CHAPTER II

463 45 9
                                    

CHAP.2

.

.

.

Kau bilang, kau tak ingin menjadi pelangi.

Yang tak selalu ada dikala aku bersedih.

Dan ironisnya kaulah si pelangi.

.

.

.

Kabut keheningan menyelimuti keduanya.

"kanker?"

"Dokter mendiagnosis kau kanker otak stadium akhir. Tapi tenang saja. Dokter bilang, bila kau melakukan perawatan, umurmu akan bertambah panjang" Gaara mencoba untuk menyemangati.

'Jadi ya begini akhirnya?' Batin sakura.

Sakura menggerakkan bibir tipisnya untuk membentuk sebuah goresan yang indah. Matanya menyipit tatkala dia tersenyum. Sebuah senyum yang lepas dari beban. Angin tanpa permisi menyentuh helaian rambutnya, sinar matahari pagi menerobos masuk jendela yang terbuka menerpa wajah pucat sakura membuat wajahnya seolah-olah bersinar lembut laksana seorang dewi. Gaara terjebak pada pesona Sakura.
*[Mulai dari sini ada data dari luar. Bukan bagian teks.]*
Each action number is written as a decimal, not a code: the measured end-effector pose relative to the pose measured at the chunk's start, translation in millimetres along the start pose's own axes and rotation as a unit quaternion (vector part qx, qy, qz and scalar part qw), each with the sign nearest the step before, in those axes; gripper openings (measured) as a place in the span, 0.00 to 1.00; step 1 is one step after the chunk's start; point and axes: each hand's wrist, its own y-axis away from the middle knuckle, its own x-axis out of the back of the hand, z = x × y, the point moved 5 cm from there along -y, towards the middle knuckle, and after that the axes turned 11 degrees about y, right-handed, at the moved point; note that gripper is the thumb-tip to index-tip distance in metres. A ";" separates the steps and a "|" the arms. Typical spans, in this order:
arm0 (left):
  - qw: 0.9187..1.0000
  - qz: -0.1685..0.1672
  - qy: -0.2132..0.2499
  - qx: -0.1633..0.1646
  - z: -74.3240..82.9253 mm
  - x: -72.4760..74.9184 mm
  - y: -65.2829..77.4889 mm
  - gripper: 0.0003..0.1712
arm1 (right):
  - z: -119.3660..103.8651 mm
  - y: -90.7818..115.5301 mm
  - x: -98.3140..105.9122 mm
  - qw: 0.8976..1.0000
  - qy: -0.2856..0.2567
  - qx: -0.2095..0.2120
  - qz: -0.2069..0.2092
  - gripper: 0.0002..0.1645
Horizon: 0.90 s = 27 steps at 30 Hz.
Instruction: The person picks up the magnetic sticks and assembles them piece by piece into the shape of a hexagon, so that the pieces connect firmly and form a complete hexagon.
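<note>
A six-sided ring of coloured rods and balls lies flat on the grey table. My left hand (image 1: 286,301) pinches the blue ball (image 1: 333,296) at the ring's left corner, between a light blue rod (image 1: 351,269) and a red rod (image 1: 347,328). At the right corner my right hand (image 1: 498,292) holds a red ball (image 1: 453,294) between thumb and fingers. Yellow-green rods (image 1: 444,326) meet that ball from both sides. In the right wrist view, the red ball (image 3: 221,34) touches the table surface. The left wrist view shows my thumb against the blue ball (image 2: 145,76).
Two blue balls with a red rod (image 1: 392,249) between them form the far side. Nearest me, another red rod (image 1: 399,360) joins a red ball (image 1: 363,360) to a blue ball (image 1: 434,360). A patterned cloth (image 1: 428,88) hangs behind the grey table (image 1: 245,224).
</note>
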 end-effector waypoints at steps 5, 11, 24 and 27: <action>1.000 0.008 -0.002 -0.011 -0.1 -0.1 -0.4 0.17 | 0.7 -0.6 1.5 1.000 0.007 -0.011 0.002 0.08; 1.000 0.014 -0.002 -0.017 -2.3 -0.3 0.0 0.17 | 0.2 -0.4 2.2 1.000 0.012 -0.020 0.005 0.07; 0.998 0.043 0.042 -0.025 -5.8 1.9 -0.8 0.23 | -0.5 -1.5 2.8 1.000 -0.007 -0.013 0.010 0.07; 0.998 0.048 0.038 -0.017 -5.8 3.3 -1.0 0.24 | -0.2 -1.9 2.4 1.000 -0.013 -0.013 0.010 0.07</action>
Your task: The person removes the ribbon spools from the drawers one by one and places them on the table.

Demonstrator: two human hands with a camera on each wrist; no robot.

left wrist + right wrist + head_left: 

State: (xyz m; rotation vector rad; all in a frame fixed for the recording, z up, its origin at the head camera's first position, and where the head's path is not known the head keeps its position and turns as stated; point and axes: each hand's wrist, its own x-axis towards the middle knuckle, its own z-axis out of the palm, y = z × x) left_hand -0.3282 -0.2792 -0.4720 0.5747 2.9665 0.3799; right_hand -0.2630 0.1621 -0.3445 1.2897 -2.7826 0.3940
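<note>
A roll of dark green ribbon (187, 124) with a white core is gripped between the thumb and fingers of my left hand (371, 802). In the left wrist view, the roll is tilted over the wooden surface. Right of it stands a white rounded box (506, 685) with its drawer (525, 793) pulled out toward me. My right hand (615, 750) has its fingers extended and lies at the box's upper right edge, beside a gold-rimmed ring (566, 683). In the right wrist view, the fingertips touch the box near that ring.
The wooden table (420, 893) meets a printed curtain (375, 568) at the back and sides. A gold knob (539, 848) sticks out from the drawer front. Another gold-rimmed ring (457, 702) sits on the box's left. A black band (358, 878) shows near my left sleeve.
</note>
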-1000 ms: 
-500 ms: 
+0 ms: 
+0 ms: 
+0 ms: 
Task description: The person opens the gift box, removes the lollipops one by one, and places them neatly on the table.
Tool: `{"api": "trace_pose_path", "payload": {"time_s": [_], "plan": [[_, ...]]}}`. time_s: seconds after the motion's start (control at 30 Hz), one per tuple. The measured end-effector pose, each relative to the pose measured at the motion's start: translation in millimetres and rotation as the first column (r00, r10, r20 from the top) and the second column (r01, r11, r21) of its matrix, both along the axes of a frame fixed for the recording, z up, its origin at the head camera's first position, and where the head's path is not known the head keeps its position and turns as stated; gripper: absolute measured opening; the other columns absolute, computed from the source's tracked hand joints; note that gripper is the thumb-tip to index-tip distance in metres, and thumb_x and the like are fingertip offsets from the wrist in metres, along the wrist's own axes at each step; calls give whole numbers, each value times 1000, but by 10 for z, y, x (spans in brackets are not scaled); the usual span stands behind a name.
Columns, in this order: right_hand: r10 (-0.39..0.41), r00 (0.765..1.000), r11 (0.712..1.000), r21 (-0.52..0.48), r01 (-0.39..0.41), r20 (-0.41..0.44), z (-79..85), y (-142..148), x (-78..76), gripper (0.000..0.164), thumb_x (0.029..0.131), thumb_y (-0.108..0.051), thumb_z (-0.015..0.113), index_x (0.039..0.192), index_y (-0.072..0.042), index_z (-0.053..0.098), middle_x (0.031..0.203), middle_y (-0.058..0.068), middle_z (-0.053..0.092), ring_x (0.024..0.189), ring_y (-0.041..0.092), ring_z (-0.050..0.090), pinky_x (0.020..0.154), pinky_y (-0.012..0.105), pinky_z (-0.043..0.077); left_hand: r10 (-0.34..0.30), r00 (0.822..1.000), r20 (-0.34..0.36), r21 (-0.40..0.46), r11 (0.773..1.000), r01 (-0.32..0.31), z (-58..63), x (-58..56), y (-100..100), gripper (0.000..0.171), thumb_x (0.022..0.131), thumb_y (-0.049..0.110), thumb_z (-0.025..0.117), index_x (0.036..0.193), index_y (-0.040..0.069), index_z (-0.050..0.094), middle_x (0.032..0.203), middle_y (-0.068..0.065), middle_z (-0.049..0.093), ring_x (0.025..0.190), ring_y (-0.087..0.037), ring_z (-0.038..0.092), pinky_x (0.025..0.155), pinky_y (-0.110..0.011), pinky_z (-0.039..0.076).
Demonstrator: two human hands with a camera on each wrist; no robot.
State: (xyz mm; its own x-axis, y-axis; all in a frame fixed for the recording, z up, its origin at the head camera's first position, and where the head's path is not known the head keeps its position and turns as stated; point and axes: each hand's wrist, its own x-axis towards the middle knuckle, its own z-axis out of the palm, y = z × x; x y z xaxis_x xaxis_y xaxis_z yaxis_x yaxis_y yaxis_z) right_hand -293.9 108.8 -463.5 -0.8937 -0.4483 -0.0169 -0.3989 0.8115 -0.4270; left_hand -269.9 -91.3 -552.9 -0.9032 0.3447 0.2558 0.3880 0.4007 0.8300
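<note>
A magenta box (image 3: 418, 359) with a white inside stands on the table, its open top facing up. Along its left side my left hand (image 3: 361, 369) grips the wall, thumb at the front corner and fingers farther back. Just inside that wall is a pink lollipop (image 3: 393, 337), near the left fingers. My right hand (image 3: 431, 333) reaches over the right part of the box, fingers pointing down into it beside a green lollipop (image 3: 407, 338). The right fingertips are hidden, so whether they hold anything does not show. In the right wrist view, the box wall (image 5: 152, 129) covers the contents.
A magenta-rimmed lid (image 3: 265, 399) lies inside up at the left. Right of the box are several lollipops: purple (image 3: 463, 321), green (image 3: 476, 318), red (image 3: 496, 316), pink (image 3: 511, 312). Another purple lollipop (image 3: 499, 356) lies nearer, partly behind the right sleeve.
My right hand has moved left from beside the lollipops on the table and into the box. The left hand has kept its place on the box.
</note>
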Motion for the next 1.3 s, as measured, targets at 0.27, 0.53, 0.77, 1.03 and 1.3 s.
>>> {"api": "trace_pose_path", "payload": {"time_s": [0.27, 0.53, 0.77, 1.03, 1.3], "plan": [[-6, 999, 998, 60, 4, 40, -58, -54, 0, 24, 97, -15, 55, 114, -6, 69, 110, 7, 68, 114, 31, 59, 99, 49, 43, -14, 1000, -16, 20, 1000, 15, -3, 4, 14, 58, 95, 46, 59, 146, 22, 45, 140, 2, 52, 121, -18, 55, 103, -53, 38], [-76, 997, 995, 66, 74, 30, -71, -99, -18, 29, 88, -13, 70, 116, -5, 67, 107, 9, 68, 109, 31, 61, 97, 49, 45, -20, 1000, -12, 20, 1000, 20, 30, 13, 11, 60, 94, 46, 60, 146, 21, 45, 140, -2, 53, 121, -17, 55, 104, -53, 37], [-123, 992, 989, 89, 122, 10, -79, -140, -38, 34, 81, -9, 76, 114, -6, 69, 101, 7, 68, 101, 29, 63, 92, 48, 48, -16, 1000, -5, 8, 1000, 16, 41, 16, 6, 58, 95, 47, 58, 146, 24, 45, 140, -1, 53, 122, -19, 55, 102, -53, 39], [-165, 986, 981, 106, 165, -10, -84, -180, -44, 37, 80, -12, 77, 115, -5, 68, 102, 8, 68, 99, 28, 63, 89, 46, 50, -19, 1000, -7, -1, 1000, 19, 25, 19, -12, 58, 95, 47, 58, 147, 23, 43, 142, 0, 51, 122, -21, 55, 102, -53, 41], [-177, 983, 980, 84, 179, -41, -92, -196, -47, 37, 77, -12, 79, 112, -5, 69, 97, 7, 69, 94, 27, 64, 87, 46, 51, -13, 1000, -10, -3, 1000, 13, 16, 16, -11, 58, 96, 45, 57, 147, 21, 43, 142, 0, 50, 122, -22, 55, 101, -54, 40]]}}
Mulai saat ini Gaara sudah terkunci oleh senyum hangat Sakura.

"Ternyata tuhan sangat menyayangiku ya? Tak sabar ingin menemuiku. Bukankah itu sangat romantis?"

Gaara tak menjawab.

"Aku tak ingin perawatan. Biarlah begini, aku tak ingin menentang takdir"

Karna aku telah lelah.

"Sakura... lebih baik kau melakukan perawatan. Jangan keras kepala" Gaara tidak setuju.

"Tidak. Sebanyak apapun aku dirawat, aku takkan selamat. Ini sudah takdir yang telah diberikan kepadaku. Keputusanku bulat." Sakura teguh pada pendiriannya.

Gaara tahu dia tidak bisa mencampuri masalah Sakura, terlebih lagi mereka tidak dekat.Hubungan mereka hanya sebatas adik-kakak letting.

Tapi biarkan aku yang menjadi sadaranmu ketika kau terjatuh

"oke oke..Aku tahu kita tidaklah dekat.Tapi kau harus perawatan ketika kau drop seperti tadi dan kau harus rutin meminum obat, kalau tidak aku yang akan menahan mu disini. Aku yang akan menyediakan segala kebutuhanmu. Kau mau berjanji?" Gaara bernegosiasi.

Raut muka sakura menunjukkan bahwa dia tidak setuju tapi dia tetap mengangguk setuju. Menurut Gaara, ekspresi tersebut sangat lucu.

"Oh iya. Semalaman aku menunggu orang tuamu menelpon tapi mereka tak kunjung menelponmu. Apa mereka tidak mengkhawatirkan mu?" Gaara tahu pertanyaan yang dia ajukan sangatlah lancang tapi dia tak bisa mengalahkan rasa penasarannya.

"Ah..kalau itu, sebelumnya aku telah meminta izin untuk menginap ke rumah teman. Lagian hari ini libur. Jadi, karna itu mereka tidak menelponku" Tentu aja itu bohong.

"Etto...Senpai? Ponselku mana ya? Aku mau men sms temanku. Dia pasti khawatir" Sakura mencoba tersenyum.

Gaara pun menyerahkan ponsel Sakura yang dia Simpan di tasnya. Gaara tahu Sakura telah berbohong kepadanya. Entah mengapa setiap orang yang membuat kebohongan, Gaara tahu bahwa orang tersebut telah berbohong. Rumor bahwa Sakura tak dianggap sebagai anak ternyata benar.

"Baiklah.. mari kita bersiap-siap. Dokter bilang bahwa kau sudah bisa pulang bila telah siuman .Aku yang akan mengantarkan mu"

"Ha'i. Sekali lagi terima kasih dan maaf telah merepotkan senpai" Gaara tersenyum lalu mengacak-acak rambut Sakura.